PERS Investment Meltdown Requires More Than Business-As-Usual Approach
The Oregon Investment Council’s plodding, business-as-usual approach to the four-year meltdown of the Oregon Public Employees Retirement Fund, combined with practically no acknowledgement of it, not only does little to expedite getting things back on track, but also sows doubt that this council is up to the job.
It does not take much financial expertise to see that advisors and staff made some big mistakes in 2020 and 2021 by failing to rebalance the portfolio to reduce its over-allocation to private equity. This failure perfectly positioned the portfolio for trouble when interest rates spiked. Private equity distributions froze up, creating a cash crunch and forcing large draw-downs of its public equity holdings just as the bull market was getting started. And that’s about where things stand today, with managers still waiting for private equity to stop damaging this portfolio.
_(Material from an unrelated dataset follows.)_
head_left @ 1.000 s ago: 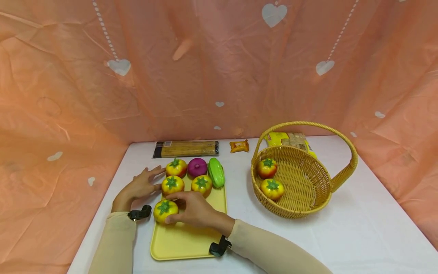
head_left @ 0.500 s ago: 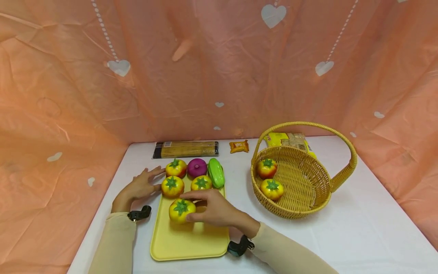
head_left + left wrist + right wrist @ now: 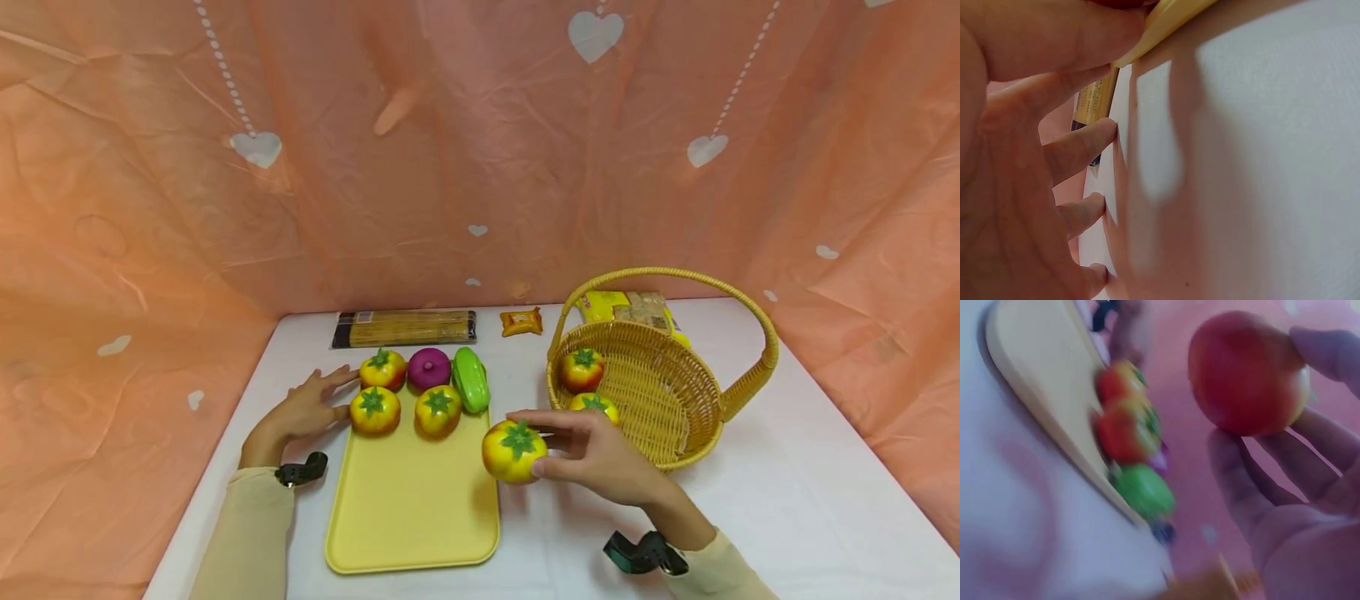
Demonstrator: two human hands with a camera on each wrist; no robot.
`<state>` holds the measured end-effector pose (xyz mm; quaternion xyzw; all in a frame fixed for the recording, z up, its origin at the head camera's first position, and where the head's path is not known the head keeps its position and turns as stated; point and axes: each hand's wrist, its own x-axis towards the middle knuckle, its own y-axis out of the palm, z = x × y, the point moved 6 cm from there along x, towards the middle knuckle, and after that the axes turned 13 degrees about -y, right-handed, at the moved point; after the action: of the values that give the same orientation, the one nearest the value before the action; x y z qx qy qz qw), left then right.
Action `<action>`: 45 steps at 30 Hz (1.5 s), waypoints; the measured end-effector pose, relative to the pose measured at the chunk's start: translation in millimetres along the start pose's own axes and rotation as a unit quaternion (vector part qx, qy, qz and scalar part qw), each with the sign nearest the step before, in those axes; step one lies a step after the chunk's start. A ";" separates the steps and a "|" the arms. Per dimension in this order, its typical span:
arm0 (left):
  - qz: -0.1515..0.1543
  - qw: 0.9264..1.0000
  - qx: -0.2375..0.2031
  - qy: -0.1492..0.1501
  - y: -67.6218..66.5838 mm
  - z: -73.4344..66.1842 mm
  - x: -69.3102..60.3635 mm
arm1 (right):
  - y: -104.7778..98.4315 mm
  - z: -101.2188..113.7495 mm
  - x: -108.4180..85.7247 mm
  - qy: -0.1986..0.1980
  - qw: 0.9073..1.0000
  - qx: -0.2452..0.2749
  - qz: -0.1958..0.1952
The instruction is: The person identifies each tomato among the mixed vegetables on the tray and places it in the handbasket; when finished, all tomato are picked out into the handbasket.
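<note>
A: Going from the left, what have you got?

B: Your left grip [image 3: 306,407] lies by the left edge of the yellow tray [image 3: 408,533], fingers spread, with hold of nothing.

A: And the tomato [image 3: 498,463]?

B: It's raised just past the tray's right edge, on the left side of your right grip [image 3: 603,458], which pinches it between thumb and fingers, parted only by the fruit's width. Your right is clearly the nearer one.

A: Which way does it point?

B: Its green leafy cap [image 3: 519,439] faces up towards you. It's roundish, so you have no clear long axis to line up.

A: And the basket [image 3: 656,404]?

B: Farther right and beyond the tomato, past your knuckles.
</note>
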<state>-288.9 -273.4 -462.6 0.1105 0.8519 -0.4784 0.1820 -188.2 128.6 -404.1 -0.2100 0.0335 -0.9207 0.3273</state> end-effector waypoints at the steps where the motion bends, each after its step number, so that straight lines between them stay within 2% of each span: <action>1: 0.000 1.000 -0.002 -0.001 -0.3 0.3 -0.3 | -8.1 3.0 -7.0 0.001 1.000 0.000 -0.008; 6: -0.001 1.000 -0.005 -0.001 -1.0 0.2 -1.6 | -50.0 17.0 -38.1 0.016 0.998 -0.038 -0.050; 10: 0.000 1.000 -0.005 -0.004 -0.4 0.5 -1.4 | -78.1 22.4 -59.0 0.039 0.991 -0.089 -0.088; 13: 0.001 1.000 -0.004 -0.005 0.2 0.9 -0.8 | -91.1 20.7 -71.2 0.059 0.987 -0.109 -0.105; 17: 0.004 1.000 -0.007 -0.011 0.4 1.3 -0.9 | -100.0 18.2 -78.3 0.075 0.984 -0.120 -0.106; 24: 0.000 1.000 -0.004 0.002 0.4 0.0 -1.9 | -109.6 16.5 -76.5 0.095 0.980 -0.156 -0.082; 30: 0.001 1.000 -0.006 -0.002 -0.9 0.2 -3.3 | -109.7 9.9 -67.9 0.121 0.969 -0.207 -0.054; 40: 0.002 1.000 -0.010 -0.004 0.8 2.0 -1.5 | -101.9 -4.3 -49.0 0.115 0.951 -0.283 -0.048; 45: -0.002 1.000 -0.005 -0.001 0.6 0.8 -2.0 | -97.5 -11.7 -39.9 0.095 0.948 -0.301 -0.044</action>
<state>-286.7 -273.8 -462.6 0.1073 0.8546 -0.4742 0.1825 -222.6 228.8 -409.9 -0.2115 0.3310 -0.8970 0.2030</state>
We could take a little more sympathy for investment managers if we could point to other institutions that suffered the same fate. But we can’t. The Oregon Public Retirement Fund was an outlier in its large private equity allocation, and now it is an outlier in the sub-par performance caused by that allocation.
With the council stuck in this wait and see strategy, there is likely more pain ahead for this portfolio and for the struggling pension system that it supports. But that shouldn’t stop the council from making plans for the day when private equity starts once again making significant distributions. I hope these plans include a big reduction in private equity’s allocation to get it more in line with peers. Ongoing media reports don’t paint a pretty picture of the future of private equity. The council should pay attention, move on from the private equity era, and stop treating its public equity portfolio as the ugly stepsister.
And from a public relations standpoint, it would be helpful if the council acknowledged that it not only understands the causes and severity of this meltdown but also intends to act with a sense of urgency to get performance back up to where it is a positive for the PERS system, rather than one more problem it must face.